Arrivo dei soccorsi e inseguimento
Il personale di vigilanza, guidato dal caposquadra Nicola Barbato e coordinato dal sottotenente Giovanni Cacciola, ha lasciato il proprio veicolo per correre in direzione di un edificio residenziale. È qui che hanno trovato una giovane donna di nazionalità georgiana, completamente nuda e visibilmente in stato di choc. Accanto a lei si trovava l’uomo sospettato dell’aggressione, che ha cercato di sfuggire all’arresto, fuggendo nei sottopassi. Tuttavia, i vigilanti lo hanno raggiunto rapidamente, bloccandolo prima che potesse scappare.
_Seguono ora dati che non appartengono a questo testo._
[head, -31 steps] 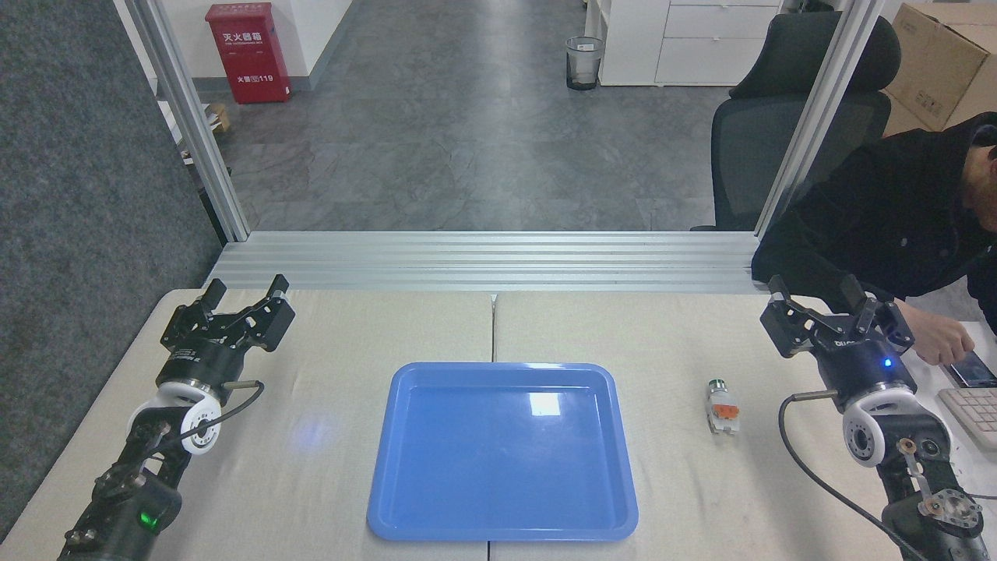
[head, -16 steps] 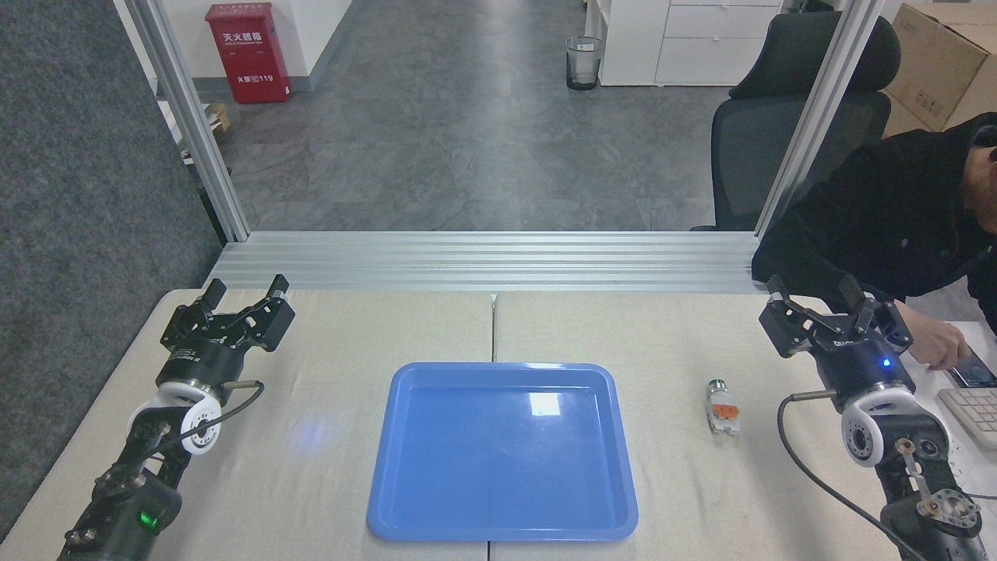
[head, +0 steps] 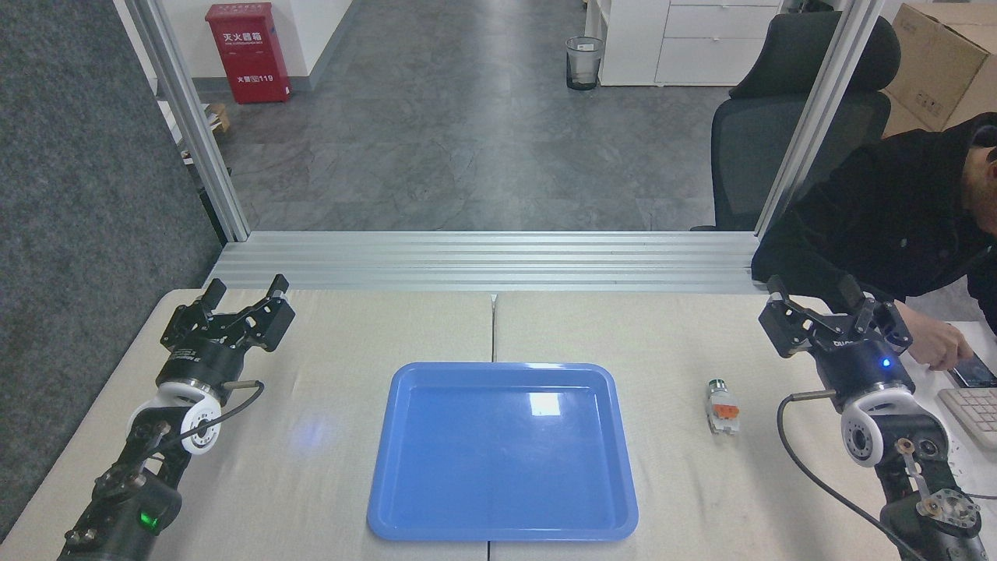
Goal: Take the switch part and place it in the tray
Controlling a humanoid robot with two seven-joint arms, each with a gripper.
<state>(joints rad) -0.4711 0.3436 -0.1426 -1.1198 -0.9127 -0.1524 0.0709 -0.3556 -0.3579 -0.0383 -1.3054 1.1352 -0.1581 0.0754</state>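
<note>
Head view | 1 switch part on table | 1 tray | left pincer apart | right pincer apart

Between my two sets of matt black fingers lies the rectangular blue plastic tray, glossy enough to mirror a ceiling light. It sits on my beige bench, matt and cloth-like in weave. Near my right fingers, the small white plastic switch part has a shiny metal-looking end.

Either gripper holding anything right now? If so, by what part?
Nothing held. Left gripper and right gripper are both open, empty. The small white-and-orange switch part lies on the table.
</note>
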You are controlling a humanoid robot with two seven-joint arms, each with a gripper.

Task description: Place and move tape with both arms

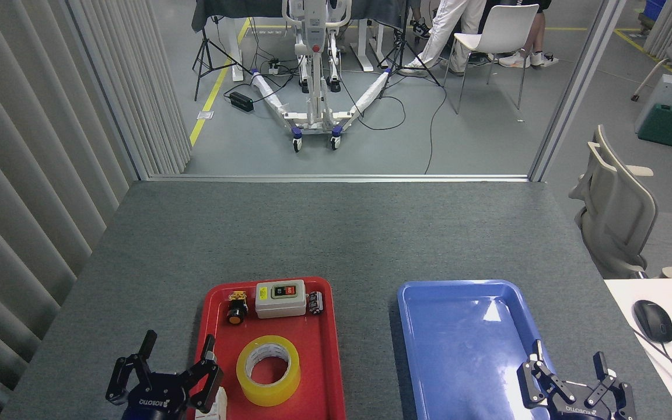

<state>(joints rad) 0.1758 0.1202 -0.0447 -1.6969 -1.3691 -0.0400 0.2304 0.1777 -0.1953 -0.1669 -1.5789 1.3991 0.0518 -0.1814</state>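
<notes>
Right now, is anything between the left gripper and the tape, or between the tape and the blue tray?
Nothing visible blocks either path. The left gripper is open just left of the tape, which lies flat in the red tray. Only the tray rims and bare table separate it from the blue tray.

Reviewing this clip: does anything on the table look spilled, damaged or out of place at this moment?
Nothing stands out. The tape lies flat in the red tray, with a switch box and small parts lined along the tray's far edge. The blue tray is bare. Both the left gripper and right gripper are open.
</notes>
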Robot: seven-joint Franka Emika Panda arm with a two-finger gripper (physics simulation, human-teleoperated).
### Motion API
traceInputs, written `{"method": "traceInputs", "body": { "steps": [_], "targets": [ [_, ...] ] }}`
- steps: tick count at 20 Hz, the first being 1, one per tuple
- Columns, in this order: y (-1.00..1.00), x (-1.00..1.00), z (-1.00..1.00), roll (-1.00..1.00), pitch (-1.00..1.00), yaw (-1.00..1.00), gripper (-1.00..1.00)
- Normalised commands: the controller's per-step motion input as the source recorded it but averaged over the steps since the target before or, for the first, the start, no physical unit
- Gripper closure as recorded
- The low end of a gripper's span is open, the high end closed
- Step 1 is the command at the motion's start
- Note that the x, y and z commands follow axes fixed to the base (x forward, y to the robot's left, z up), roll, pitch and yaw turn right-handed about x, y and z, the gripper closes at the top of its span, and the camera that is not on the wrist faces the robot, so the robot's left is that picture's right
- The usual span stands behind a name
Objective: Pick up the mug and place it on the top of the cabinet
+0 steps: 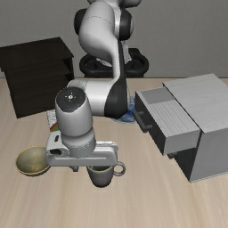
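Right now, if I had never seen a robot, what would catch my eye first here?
The big white arm fills the middle, bending down so its gripper sits right over a dark mug at the bottom of the view. On the exterior view's right stands a grey cabinet with a drawer pulled out, and a shallow bowl lies to the mug's left in the view.

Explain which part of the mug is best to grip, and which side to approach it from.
Grip the mug by its rim wall, coming straight down from above. It stands upright with its mouth facing up, so the thin wall is probably easiest to pinch. Its handle sticks out toward the exterior view's right, so take the rim away from it.
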Motion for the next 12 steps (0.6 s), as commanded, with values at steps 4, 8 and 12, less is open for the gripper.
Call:
{"method": "traceInputs", "body": {
  "steps": [4, 8, 12],
  "targets": [
    [0.00, 0.00, 0.50, 0.00, 0.00, 0.00, 1.00],
    [0.00, 0.00, 1.00, 0.00, 0.00, 0.00, 1.00],
    [0.00, 0.00, 1.00, 0.00, 0.00, 0.00, 1.00]
  ]
}}
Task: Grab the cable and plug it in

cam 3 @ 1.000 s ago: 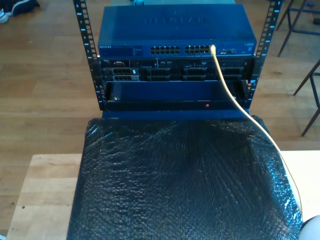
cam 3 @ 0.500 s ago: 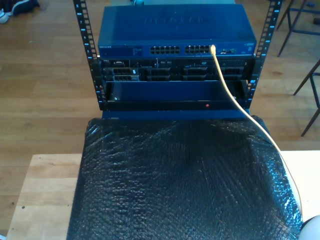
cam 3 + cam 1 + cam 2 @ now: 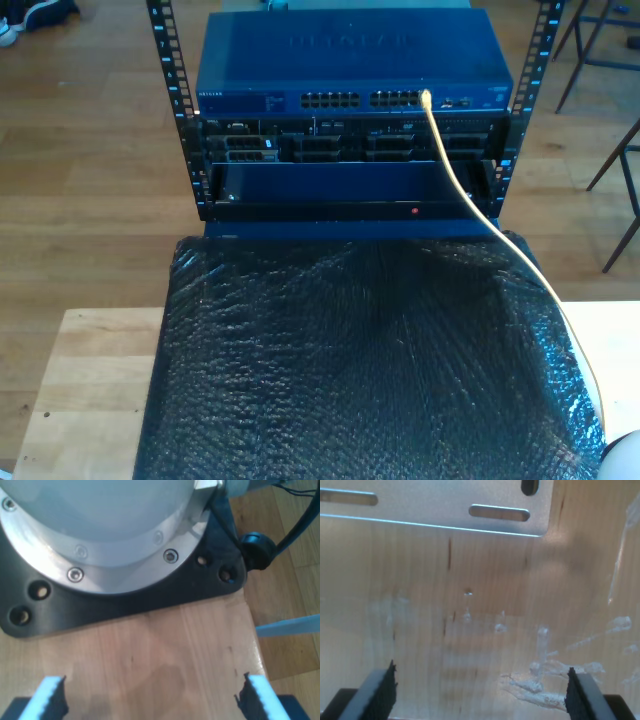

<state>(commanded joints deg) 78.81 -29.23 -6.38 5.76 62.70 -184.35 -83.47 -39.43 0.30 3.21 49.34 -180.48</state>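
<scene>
Our first gripper (image 3: pixel 150 700) and second gripper (image 3: pixel 480 692) are spread wide, holding nothing. The cable (image 3: pixel 470 205) sits plugged into the switch (image 3: pixel 350 60).

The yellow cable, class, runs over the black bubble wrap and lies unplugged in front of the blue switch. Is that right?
Not quite. The exterior view shows the yellow cable crossing the black bubble wrap, but its tip sits in a port on the blue switch, towards that view's right.

One high overview, two close wrist cameras.
The exterior view looked down across the black mat (image 3: pixel 360 370) toward the rack (image 3: pixel 350 130); both wrist views faced wood close up.
</scene>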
Intervento medico e arresto
Subito dopo, sono arrivati i soccorsi del 118 e le pattuglie della Polizia di Stato del Commissariato Poggioreale. La vittima è stata avvolta in coperte termiche e trasportata d’urgenza all’ospedale Cardarelli, dove è stata avviata al protocollo rosa, attivato per le vittime di violenza sessuale. L’aggressore, un cittadino marocchino di 40 anni, è stato arrestato con l’accusa di violenza sessuale e trasferito in carcere in attesa di un’udienza di convalida.
Un problema di sicurezza persistente
Questo fatto solleva nuovamente la questione della sicurezza nel Centro Direzionale. Nonostante l’azione tempestiva delle guardie giurate, l’area, soprattutto durante le ore notturne, continua a essere vulnerabile a atti di microcriminalità e violenza. La situazione richiede misure immediate e strutturali per riportare la serenità ai residenti, ora costretti a vivere in un contesto in cui il degrado ha preso piede.